When Kitty Hart-Moxon, 97, was recently asked to choose one object that symbolised the horrors she survived at the hands of the Nazis in Auschwitz, Belsen, and on death marches, she had no doubts.
A glass container encasing the preserved tattooed numbers she had cut out of her own arm and also that of her mother, Rosa Lola, which she keeps in a cupboard at her home in Harpenden, Hertfordshire, is a shocking, tangible reminder.
“My number was 39934 with a little triangle at the bottom, and my mother’s was 39933”, she said.
In postwar Britain, while training as a nurse and then qualifying as a radiographer, she was acutely conscious of people staring at the number, clearly visible in her short-sleeved uniform. One doctor remarked he supposed it was her boyfriend’s number that she couldn’t remember. “And, that just did something to me. I decided then and there it’s got to come off.”

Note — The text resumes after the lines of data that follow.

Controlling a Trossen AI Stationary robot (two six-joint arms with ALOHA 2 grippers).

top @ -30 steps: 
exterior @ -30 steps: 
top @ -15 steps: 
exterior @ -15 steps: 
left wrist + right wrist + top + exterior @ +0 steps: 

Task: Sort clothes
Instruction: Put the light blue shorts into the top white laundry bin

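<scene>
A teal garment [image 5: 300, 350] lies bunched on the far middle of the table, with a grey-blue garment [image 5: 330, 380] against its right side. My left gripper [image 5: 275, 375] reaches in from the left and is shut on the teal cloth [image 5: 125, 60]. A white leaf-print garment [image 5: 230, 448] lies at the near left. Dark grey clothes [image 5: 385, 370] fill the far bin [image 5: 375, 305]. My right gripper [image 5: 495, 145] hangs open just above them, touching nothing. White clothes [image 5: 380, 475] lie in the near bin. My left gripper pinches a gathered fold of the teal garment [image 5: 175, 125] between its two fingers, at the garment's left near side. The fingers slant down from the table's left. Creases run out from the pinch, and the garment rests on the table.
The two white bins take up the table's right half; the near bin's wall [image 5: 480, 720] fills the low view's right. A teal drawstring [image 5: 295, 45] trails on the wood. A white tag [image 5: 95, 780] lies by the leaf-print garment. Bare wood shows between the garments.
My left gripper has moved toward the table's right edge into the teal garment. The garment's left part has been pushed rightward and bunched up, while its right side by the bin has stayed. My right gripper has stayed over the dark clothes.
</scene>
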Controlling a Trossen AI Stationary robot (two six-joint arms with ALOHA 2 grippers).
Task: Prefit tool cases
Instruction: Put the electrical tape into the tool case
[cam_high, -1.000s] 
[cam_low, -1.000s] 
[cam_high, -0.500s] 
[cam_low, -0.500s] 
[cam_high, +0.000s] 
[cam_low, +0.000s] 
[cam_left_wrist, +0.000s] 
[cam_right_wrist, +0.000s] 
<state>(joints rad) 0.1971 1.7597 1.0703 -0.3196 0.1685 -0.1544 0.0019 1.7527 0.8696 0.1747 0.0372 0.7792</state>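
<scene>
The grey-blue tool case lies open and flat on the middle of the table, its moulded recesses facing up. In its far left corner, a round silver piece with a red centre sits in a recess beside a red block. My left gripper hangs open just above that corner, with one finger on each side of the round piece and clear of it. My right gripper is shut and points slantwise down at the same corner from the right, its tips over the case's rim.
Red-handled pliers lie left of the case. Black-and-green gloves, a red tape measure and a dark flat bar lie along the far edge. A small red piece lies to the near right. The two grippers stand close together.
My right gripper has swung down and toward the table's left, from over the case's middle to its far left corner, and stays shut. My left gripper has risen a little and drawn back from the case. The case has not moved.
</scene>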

She was 25. ‘I thought it is better to remove it, and put it in a specimen jar. It will be there forever, whereas I will be gone,” she said. And later, after her mother died, she asked for her number to be cut out too.
In a video portrait for an upcoming exhibition by the Imperial War Museums (IWM), she appears, with her tattoos and alongside her grandson, Michael.
“It was the story of my life, wasn’t it? And I don’t think anybody else has got theirs because most people died with them. But I thought it will now be there for ever. It’s part of history. It’s important.”
The exhibition, Generations: Portraits of Holocaust Survivors, which opens at the IWM London on 6 August, brings together over 50 contemporary portraits of Holocaust survivors and their families taken in spring 2021.
Born in Poland, on the border with Germany and Czechoslovakia, Hart-Moxon and her mother survived the Lublin ghetto, many forced labour camps, Auschwitz, death marches and Bergen-Belsen before being liberated. She lost her teenage years, from the age of 12 to 18, along with her father, brother and many other relatives, to the Holocaust.
Photographer Simon Roberts has produced six video portraits of Holocaust survivors for the exhibition. Each incorporates the voice of a younger family member describing the legacy their relative’s experience has had on their own lives and upbringing. These family members, often grandchildren, are revealed later in each video portrait standing alongside their relative, as is the object the survivor sees as particularly significant.
Roberts was inspired by a Guardian report of research at New York’s Mount Sinai hospital on epigenetic inheritance. His video portraits will be exhibited alongside photographs, including three by the Duchess of Cambridge, on the theme of generations and the Holocaust.
Of Hart-Moxon, he said: “I asked each of them if they would provide something that was of significance to them. So I didn’t know anything about it until she presented it. Initially I wasn’t really quite sure what exactly I was looking at. When there was that sudden realisation that this was actually something removed from her own body, it was quite shocking. But, of course, it was a shocking act to be numbered in that way, and so I think it is a very powerful emblem of what humans can do to other humans.”
“For her, it is an important reminder and, I suppose, she sees it as is something that will live beyond her, which is the importance of part of that story. And, obviously, it has an intensity she wants to convey about what she experienced.
“For her this was one of the most powerful ways to convey the graphic nature of what she and her mother experienced.”
He said Michael, who speaks of his grandmother’s influence in the five-minute lifesize video, knew the numbers by heart. “They are ingrained. He wasn’t even looking at them when he was talking about them. But he knew the numbers”.